A Proactive Approach to Stockouts

Table of Contents

The Threat of Stockouts

Stock-outs are one of the biggest threats to businesses that rely on inventory on the shelves to meet their customers service expectations. In fact, 42% of small to medium businesses report stock-outs as being their top inventory management concern. While one or two lost sales due to stock-outs may not be a huge concern, a lost customer has major consequences for businesses. Losing a customer can unintentionally strengthen your competitor. And gaining customers back after they’ve moved on can be a daunting task.

So what causes stock-outs to occur? The obvious answer is that the buyer didn’t order enough inventory. But if the answer were that easy, stock-outs wouldn’t be such a big threat. There are a number of reasons that stock-outs can occur.

  • Underestimating the demand and therefore not ordering enough stock.
  • Late delivery from the supplier.
  • Inaccurate lead times, or lead times that are shorter than the actual delivery time.
  • Under ordering due to a substandard inventory management system or unfortunate business decision.
  • Quality issues with the items ordered that causes a high return rate to the supplier.
  • Supplier refusing to deliver for account payment issues.
  • Shortage of working capital that prevents the ideal item quantity from being placed.
  • Safety Stock level(s) are too low.

A Proactive Approach

Ideally, business owners should be proactive about managing the causes of stock-outs. Preventing the problem before it occurs is the ultimate goal.

The Tools: An Inventory Management System with a dashboard that highlights potential stock-outs of currently stocked items will help predict problem areas so your team can take action before a stock-out occurs. In addition, the system should have a supplier order expediting feature that recognizes orders close to their expected delivery date and determines items that are late.

The Team: Have a team dedicated to maintaining forecasts based on market conditions. The more accurate your forecasts, the better your inventory management system will be able to predict possible stock-outs.

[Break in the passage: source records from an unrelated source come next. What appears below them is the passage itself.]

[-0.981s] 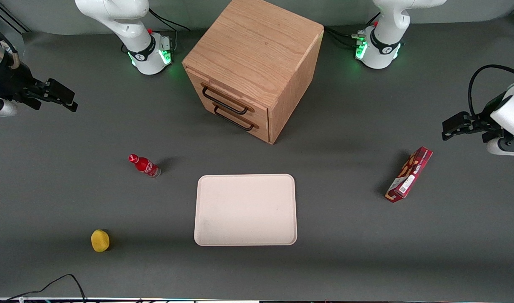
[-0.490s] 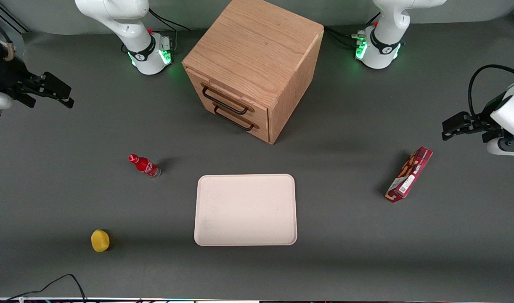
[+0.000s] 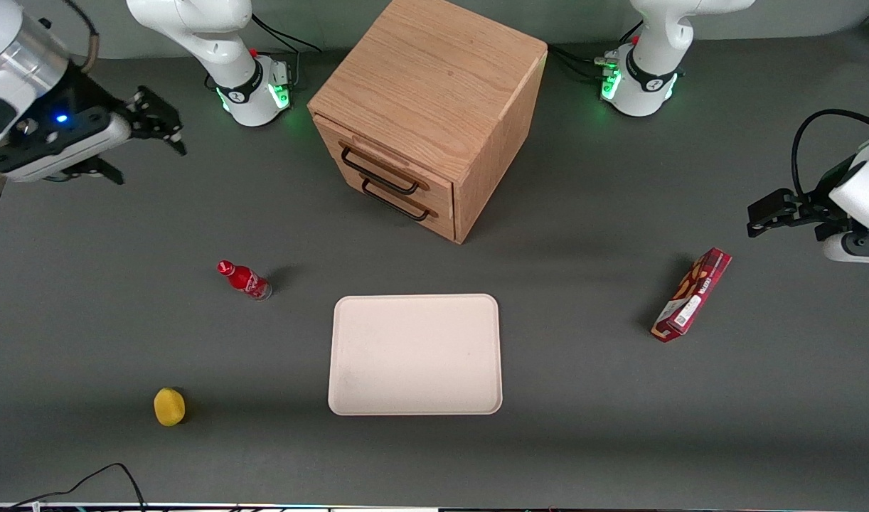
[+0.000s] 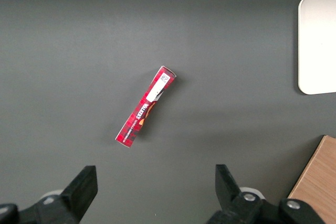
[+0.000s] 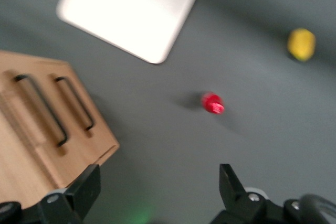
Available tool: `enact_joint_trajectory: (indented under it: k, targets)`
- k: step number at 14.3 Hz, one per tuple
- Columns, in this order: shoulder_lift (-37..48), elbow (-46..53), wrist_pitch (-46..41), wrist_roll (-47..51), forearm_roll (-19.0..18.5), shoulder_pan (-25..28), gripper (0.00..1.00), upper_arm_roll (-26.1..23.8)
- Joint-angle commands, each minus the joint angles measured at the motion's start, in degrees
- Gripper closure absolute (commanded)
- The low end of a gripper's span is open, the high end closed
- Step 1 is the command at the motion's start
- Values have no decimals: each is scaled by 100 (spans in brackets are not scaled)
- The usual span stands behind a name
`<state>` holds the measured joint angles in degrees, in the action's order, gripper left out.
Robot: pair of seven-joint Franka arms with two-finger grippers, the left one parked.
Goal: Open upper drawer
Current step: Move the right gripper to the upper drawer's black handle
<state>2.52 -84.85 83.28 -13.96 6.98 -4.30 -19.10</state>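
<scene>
The light-oak cube cabinet [image 3: 434, 78] stands at the back middle of the table. The upper drawer [image 3: 399, 165] is shut, its black bar handle [image 3: 380, 171] just above the lower drawer's handle [image 3: 395, 201]. Both handles show in the right wrist view, the upper one [image 5: 41, 109] beside the lower one [image 5: 76, 103]. My right gripper [image 3: 148, 153] is open and empty, in the air at the working arm's end of the table, well off to the side of the cabinet's front. Its fingers [image 5: 86, 184] frame bare table.
A pale tray [image 3: 414, 354] lies in front of the cabinet, nearer the front camera. A red bottle [image 3: 244, 279] lies between the gripper and the tray, and a yellow ball [image 3: 169, 407] nearer the camera. A red box [image 3: 692, 295] lies toward the parked arm's end.
My right gripper has swung in from the table's edge toward the cabinet and turned, with more of the wrist now in view. The drawers and loose objects have not moved.
</scene>
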Motion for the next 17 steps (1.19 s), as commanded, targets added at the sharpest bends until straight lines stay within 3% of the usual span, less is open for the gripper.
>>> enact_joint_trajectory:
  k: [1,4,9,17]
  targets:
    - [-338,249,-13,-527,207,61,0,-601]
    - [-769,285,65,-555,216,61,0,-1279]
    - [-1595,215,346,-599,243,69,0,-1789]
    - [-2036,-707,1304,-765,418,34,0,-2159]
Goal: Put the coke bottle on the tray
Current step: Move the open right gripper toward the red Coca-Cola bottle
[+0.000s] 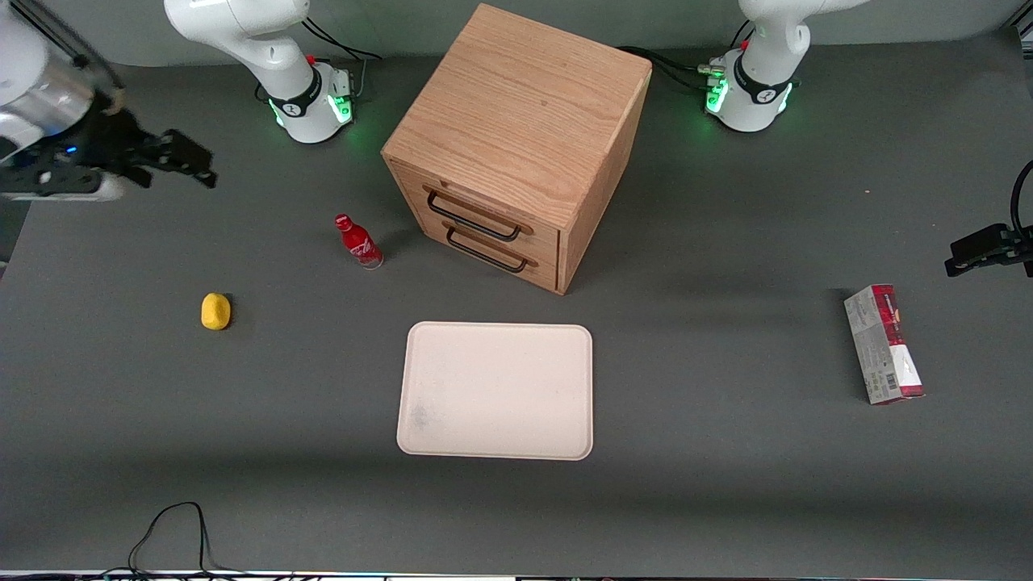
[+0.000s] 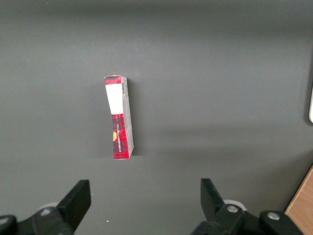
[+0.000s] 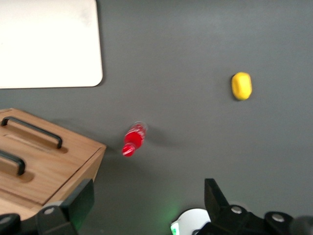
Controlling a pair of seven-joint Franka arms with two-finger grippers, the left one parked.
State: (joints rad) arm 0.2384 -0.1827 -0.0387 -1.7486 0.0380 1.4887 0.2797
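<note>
The gripper [image 1: 173,157] hung high at the working arm's end, fingers [image 3: 78,200] apart and empty. The coke bottle [image 1: 358,241] stood on the table [image 1: 726,484], apart from the tray [image 1: 496,390].

My right arm [image 1: 48,97] reaches in high above my own end of the table, wrist turned so the camera looks straight down. My gripper [image 1: 181,161] hangs in the air, touching nothing. Its two black fingers [image 3: 78,203] stand spread wide apart, with nothing held between them.
</note>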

The Process: Low safety stock levels generally need to be addressed by management as it may require the team to raise service levels. Raising service levels will require an investment. Management will need to evaluate the the trade off between fewer stock outs and an investment in additional inventory. An inventory management system will calculate the additional investment in inventory required to meet desired service level objectives. If a potential stock-out is identified, place emergency orders with suppliers or accelerate current orders to keep these items from stocking-out.

A Reactive Approach

Stock-outs can occur even with a highly proactive inventory management team. Unforeseen conditions like weather or natural disasters can cause items to fly off the shelf at an unexpectedly rapid rate. Here’s how to cope:

Tools: An Inventory Management System with stock-out dashboards to identify existing stock-outs is imperative. And a timestamp tool showing when the stock-out occurred helps your team know how to prioritize and manage the stock-out.

The Team: Have a dedicated team member to deal with stock-outs, identify them and be accountable for resolving the issue.

The Process: If a stock-out is identified, place an emergency order or procure the item from a competitor. Rank items for the highest potential lost sales first so that they are properly prioritized.